# Deadlifts



## crzpaul (Sep 9, 2011)

How often do you guys do deadlifts? Is the first exercise or last?


----------



## wifi75 (Sep 10, 2011)

crzpaul said:


> How often do you guys do deadlifts? Is the first exercise or last?



I do stiff-legged once/week with hams... first ham exercise but I usually do hams after quads.


----------



## Flashboom (Sep 12, 2011)

crzpaul said:


> How often do you guys do deadlifts? Is the first exercise or last?

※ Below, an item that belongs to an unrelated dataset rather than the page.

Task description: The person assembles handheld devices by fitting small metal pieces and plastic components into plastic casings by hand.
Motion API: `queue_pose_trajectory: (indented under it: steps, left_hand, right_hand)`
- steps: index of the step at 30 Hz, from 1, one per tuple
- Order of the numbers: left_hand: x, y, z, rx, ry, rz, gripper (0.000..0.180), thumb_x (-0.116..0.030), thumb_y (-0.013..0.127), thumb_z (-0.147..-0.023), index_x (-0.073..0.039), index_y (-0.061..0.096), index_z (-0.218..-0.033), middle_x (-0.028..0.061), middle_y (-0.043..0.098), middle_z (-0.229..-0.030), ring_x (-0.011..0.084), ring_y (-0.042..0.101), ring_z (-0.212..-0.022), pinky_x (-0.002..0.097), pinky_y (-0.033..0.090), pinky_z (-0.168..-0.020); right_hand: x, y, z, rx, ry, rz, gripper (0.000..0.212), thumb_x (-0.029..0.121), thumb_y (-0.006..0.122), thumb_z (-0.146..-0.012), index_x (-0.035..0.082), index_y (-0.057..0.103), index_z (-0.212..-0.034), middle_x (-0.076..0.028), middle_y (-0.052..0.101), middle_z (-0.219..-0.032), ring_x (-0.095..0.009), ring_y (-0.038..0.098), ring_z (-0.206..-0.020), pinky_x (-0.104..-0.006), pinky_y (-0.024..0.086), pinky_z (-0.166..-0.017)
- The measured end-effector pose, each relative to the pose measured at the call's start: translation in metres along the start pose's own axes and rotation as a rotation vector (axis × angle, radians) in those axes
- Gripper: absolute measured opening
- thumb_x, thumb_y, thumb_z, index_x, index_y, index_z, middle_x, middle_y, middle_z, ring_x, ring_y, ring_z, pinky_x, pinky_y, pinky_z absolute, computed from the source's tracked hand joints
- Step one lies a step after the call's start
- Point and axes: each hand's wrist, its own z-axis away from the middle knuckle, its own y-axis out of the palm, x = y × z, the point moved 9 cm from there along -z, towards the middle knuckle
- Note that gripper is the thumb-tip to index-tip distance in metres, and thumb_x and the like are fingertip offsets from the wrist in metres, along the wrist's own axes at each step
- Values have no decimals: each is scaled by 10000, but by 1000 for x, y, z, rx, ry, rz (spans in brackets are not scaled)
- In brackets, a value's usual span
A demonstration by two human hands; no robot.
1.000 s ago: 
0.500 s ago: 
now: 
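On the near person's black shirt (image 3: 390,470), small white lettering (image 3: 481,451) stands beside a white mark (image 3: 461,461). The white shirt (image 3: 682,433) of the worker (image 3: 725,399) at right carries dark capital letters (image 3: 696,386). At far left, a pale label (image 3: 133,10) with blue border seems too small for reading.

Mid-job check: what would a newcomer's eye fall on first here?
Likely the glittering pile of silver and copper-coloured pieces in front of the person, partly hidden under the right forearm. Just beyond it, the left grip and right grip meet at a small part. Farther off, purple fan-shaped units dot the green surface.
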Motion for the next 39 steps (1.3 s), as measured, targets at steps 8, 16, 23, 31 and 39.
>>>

Stiff legs once a week with back. Regular deads when I'm in the mood. Usually every other week


----------



## crzpaul (Sep 13, 2011)

I have been doing deadlifts once a week and it becomes more difficult to do..
What about heavy deadlifts?


----------



## john696 (Sep 14, 2011)

crzpaul said:


> I have been doing deadlifts once a week and it becomes more difficult to do..
> What about heavy deadlifts?



 I try to do them every week , always first thing on back day


----------



## guest (Sep 15, 2011)

crzpaul said:


> I have been doing deadlifts once a week and it becomes more difficult to do..
> What about heavy deadlifts?



I do them about once every 2 workouts.


----------



## legalracing (Sep 16, 2011)

crzpaul said:


> How often do you guys do deadlifts? Is the first exercise or last?




Are a must for me on back day every week. There is nothing better for building your lower back and its great for building overall strength .


----------